A third pattern is a simulated operating system. Each click generates the next screen: desktop, readme files, web pages, navigation back to the desktop, and other interface states. Dillon calls it his favorite example because the whole operating-system surface is generated in response to user actions.

The last example came from someone outside Dillon’s team using the Gemini Diffusion web page for voice-driven “vibe coding.” The spoken request asked for a to-do app, 10 random to-dos, completed states, four random completed items, sorting by name and state, later deletion and addition behavior, and a dark mode conversion. The demonstrator said it was “literally 15 seconds of work.”

Dillon’s broader claim is that once latency falls enough, generation can be part of the interaction loop rather than an output the user waits for after submitting a prompt. He frames the next generation of diffusion models as an invitation to AI engineers to find new product forms, not just faster versions of current ones.

The strongest deployment case is where batching economics do not dominate

The operational details are still closer to research infrastructure than a finished product surface. Brendon Dillon says the team uses the same data as for autoregressive models, though the algorithms change. Reinforcement learning from human feedback and other RL-style approaches are possible, but require algorithmic changes. Distillation is possible too, though Dillon was unsure whether any relevant techniques from the team had been published.

For output length, the simplest approach is to fix a window length and iterate within that window. Longer outputs can be generated as multiple blocks in a blockwise autoregressive fashion; Dillon says the previous window could potentially be revisited, but their approach sets it “in stone” and continues. A length-prediction head is also possible. The same blockwise framing explains hybrid autoregressive-diffusion systems: prefill is the usual context prefill, and the generation step then proceeds in fixed-size diffusion blocks — 512, 1,000, 32, or whatever size is chosen.

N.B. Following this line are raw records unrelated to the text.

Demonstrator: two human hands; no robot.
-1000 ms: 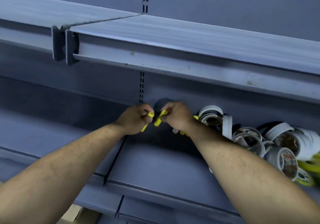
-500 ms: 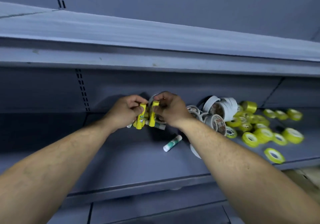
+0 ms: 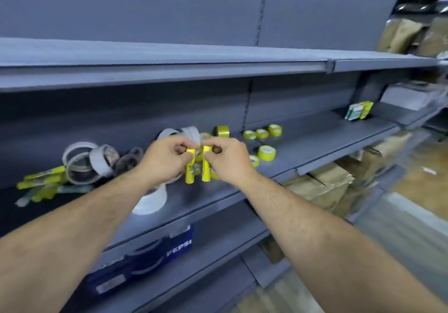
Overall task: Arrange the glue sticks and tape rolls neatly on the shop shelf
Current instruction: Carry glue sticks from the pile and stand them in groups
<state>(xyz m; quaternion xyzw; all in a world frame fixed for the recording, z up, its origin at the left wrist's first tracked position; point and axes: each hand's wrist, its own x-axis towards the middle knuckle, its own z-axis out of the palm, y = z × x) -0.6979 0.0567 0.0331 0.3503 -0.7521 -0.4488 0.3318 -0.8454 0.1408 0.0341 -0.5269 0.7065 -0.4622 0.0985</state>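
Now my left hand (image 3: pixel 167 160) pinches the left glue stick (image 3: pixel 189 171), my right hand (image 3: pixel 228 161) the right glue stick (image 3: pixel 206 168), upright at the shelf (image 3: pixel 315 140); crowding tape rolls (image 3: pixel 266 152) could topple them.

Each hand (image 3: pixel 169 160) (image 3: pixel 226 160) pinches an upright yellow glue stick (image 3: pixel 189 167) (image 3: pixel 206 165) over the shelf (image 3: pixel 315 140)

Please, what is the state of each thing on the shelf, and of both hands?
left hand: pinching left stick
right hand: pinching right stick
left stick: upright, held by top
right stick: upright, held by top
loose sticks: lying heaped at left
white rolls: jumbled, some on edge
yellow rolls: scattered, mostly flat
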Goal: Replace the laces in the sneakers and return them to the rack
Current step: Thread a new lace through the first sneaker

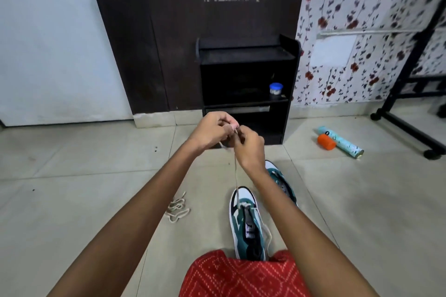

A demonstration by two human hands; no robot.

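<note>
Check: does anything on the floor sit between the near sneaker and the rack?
Nothing visible does: bare tiles run from near sneaker to rack. The other sneaker lies right of that line, the loose lace left.

Low in the middle of the frame, the tongue label (249, 231) of my nearer sneaker (237, 224) reads PUMA under its leaping-cat logo.

both hands are raised over the floor (72, 176), the left hand (212, 131) and right hand (249, 149) pinching a lace (236, 171) that runs taut down to the near sneaker (246, 222). a second sneaker (281, 182) lies beyond it, a loose lace (177, 207) to the left, the black rack (246, 89) ahead.
</note>
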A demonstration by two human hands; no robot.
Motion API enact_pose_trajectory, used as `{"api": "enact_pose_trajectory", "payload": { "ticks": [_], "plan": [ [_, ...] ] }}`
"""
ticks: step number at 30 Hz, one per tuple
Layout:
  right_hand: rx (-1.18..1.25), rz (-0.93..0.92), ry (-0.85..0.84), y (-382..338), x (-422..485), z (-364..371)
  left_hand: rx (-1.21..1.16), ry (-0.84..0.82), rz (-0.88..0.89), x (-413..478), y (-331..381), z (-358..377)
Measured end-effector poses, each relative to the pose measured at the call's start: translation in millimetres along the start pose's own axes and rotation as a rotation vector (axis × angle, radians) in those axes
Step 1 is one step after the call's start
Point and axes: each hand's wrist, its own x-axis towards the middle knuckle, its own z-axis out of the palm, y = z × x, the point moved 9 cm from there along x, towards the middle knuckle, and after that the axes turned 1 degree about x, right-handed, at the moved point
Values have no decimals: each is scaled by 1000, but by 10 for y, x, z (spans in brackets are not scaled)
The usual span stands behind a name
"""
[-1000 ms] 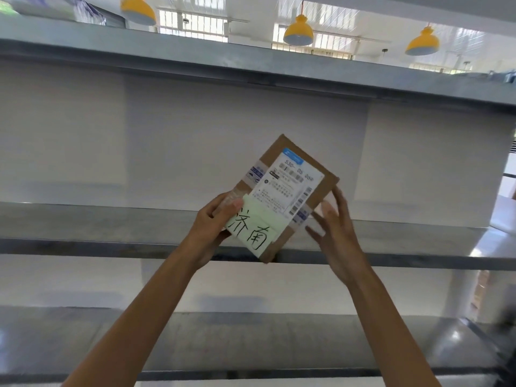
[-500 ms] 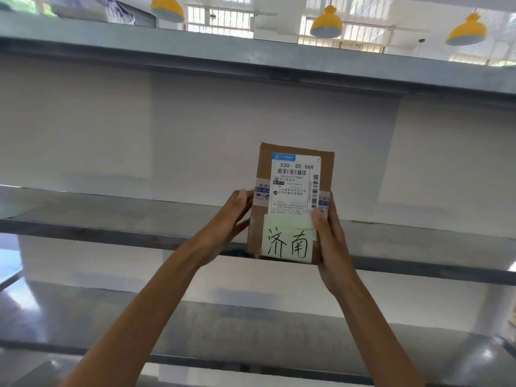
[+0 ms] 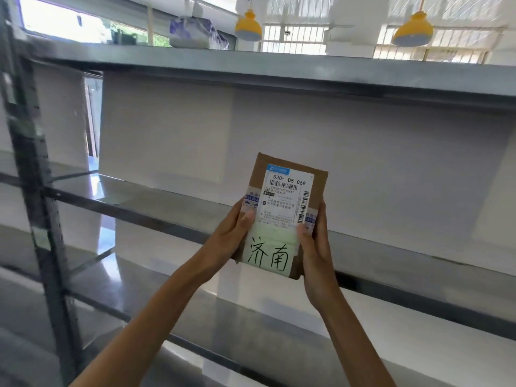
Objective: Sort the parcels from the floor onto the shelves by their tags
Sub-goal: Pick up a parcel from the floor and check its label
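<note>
Head view: one parcel [image 3: 283,210], small stiff cardboard, likely light; held upright in air before middle shelf [image 3: 139,202]; left hand [image 3: 233,233] and right hand [image 3: 314,241] closed on lower side edges, thumbs on front; one handwritten tag [image 3: 269,254] between thumbs, one printed label [image 3: 287,198] above; best held by side edges.

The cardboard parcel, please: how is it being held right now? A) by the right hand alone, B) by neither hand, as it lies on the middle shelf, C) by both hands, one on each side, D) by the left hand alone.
C: the left hand and the right hand each grip one side of the parcel, in front of the shelf.
</note>
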Motion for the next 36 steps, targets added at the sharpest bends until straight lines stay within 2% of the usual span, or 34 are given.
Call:
{"api": "enact_pose_trajectory", "payload": {
  "ticks": [5,20,36],
  "plan": [
    [-6,-11,-88,188,136,673,-34,49,-3,-139,-93,-644],
    [14,2,-87,815,537,2575,-7,64,-76,-324,-627,-2703],
    [-4,37,-99,1367,960,3429,-26,80,-82,-163,-1075,-3690]
  ]
}}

The models Dillon discusses are discrete diffusion models: tokens in, tokens out. The simplest way to return token IDs is a vanilla logits prediction head at the top. Latent-space text diffusion is possible and has been explored elsewhere, but he says most text diffusion literature today uses discrete diffusion. On availability, he says there is no open-source version from his team, though there is outside literature, and that the team is “gonna release something soon.” He did not give pricing details; when asked how to price an API when tokens no longer capture the cost structure cleanly, he answered that they had not reached that point and that he is a research scientist.

The deployment case Dillon emphasized is on-device and other low-batch settings. If a model runs on a phone, a robot, or another device, it is not being batched with thousands of server-side requests. In that setting, the throughput penalty matters less, and low latency matters more. Dillon says diffusion models are already in “a couple” of on-device applications within the Alphabet ecosystem, including robotics-related settings.

When asked whether diffusion and autoregressive models will occupy different use cases, Dillon’s answer was yes, at least for now. When pressed on whether diffusion models can reach the quality of current frontier models, his answer was that quality is not the concern; throughput in large-batch serving is.

Quality isn't the concern. It's the throughput for serving in a big batch setting.